Daba pena ver, en el pasado, como se "ponían al día" las cotizaciones atrasadas de los afiliados para que votaran por determinada plancha. Y era deleznable observar como una corriente de izquierda se vestía de honorabilidad para engañar a incautos periodistas que, desde luego, desconocían los tejemanejes que se llevaban a cabo tras bastidores con países donde la libertad de prensa estaba severamente cuestionada, cuando no prohibida.
Que esto sirva de lección a los periodistas es lo más importante: nadie debe llevar una máscara para complacer a alguna parcialidad política o empresarial, ni roscas personales, dentro de las cuales se reparten premios nacionales y municipales como retribución a los favores recibidos. Esta práctica debe ser abolida para siempre porque el trabajo de los periodistas está a la vista de todos, y no necesita ser etiquetado ni mucho menos falsamente premiado.
La historia del gremio está llena de grandes victorias y momentos gloriosos, pero también de pasajes oscuros tanto de los sectores de la derecha como de la izquierda, de la policía y de los militares contra los periodistas. En nuestros períodos de democracia y de dictadura, la prensa no ha dejado ser blanco de los poderosos, y con ello se ha vulnerado permanentemente el derecho de informar, de investigar y hacer luz sobre los escándalos de corrupción, las masacres y las torturas, el acceso a las fuentes y el reparto equitativo de la publicidad en los medios.

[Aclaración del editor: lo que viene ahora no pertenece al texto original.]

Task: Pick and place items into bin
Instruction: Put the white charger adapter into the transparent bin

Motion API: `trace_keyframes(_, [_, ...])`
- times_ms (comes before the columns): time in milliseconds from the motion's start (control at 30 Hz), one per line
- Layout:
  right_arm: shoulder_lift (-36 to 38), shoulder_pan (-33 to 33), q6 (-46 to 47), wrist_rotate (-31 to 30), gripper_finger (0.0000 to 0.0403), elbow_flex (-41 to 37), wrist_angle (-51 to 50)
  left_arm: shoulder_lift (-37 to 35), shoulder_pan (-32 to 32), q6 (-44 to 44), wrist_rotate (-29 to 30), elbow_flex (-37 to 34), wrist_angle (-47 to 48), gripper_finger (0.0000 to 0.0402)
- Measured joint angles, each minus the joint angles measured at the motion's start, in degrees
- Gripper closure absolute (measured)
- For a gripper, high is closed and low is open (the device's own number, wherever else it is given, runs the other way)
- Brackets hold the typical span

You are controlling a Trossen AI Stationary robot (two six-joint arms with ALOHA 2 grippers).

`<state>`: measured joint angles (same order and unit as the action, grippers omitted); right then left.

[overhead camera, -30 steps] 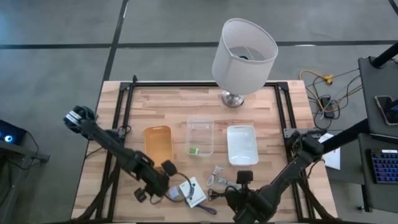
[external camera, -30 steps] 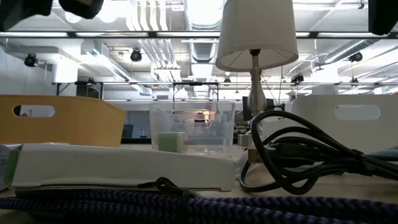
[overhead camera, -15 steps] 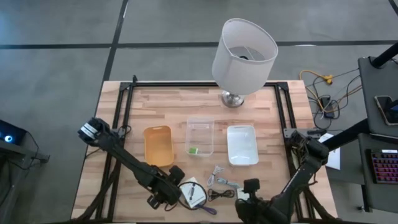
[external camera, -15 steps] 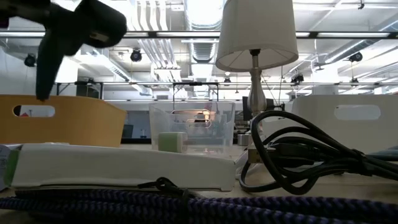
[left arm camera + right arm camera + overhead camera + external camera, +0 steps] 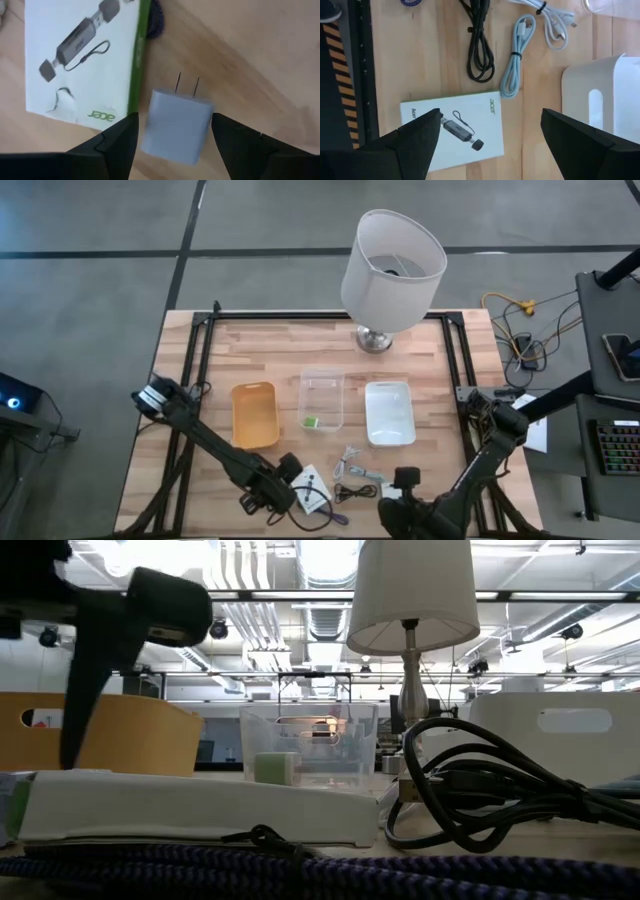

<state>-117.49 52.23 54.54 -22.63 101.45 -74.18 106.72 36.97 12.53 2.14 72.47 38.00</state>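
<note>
In the left wrist view my left gripper (image 5: pixel 174 119) is open, and its fingers stand on either side of a lilac plug block (image 5: pixel 177 125) lying flat on the wood, without touching it. Beside the block lies a white card with a green edge (image 5: pixel 82 55). In the high view this gripper (image 5: pixel 285 478) hovers at the card (image 5: pixel 314 492) near the table's near edge. My right gripper (image 5: pixel 491 112) is open above a second white card (image 5: pixel 452 132), a black cable (image 5: pixel 480 45) and a pale blue cable (image 5: pixel 515 70). A green block (image 5: pixel 312 421) sits in the clear bin (image 5: pixel 322 380).
An orange bin (image 5: pixel 254 415), the clear bin and a white bin (image 5: pixel 389 412) stand in a row mid-table. The big white lamp (image 5: pixel 392 258) stands at the far edge. Pale cables (image 5: pixel 352 465) lie between the grippers. A purple braided cable (image 5: pixel 300 875) runs along the near edge.
My left gripper has moved right along the near edge toward the white card and has come down; in the low view its dark finger now reaches down beside the card. My right gripper has drawn back a little toward the near edge.
</note>
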Motion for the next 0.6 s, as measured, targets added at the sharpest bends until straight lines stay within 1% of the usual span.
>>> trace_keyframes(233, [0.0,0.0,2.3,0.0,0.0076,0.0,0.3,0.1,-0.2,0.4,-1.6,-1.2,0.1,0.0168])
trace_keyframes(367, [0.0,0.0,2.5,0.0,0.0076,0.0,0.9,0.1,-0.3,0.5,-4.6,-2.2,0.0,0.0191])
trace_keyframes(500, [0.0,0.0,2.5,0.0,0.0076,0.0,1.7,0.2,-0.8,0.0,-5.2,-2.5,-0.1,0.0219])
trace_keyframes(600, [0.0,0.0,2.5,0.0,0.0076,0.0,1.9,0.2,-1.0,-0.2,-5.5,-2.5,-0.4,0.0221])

El Nacional fue objeto en los años sesenta de un bloqueo publicitario, y hoy también es blanco del mismo boicot de parte de las empresas y ministerios bolivarianos, comenzando por Pdvsa y terminando con toda la administración pública, con escasas y honrosas excepciones. No queremos ni nos hacen falta esos avisos oficiales porque hemos salido adelante con inteligencia, creatividad y nuevas formas de negocios. No nos van a vencer, ni a esta empresa ni a los periodistas que laboramos honradamente aquí. La razón es sencilla: tenemos dignidad.
Pero sí vamos a exigir, cuando se den las condiciones históricas, que se establezcan las plenas responsabilidades de aquellos altos funcionarios que manejaron a su antojo el presupuesto público. Así lo hicimos con Pérez Jiménez, y más rápidamente lo haremos con este mamotreto de revolución que lo único que persigue es el enriquecimiento de facciones partidistas y militares de alta graduación.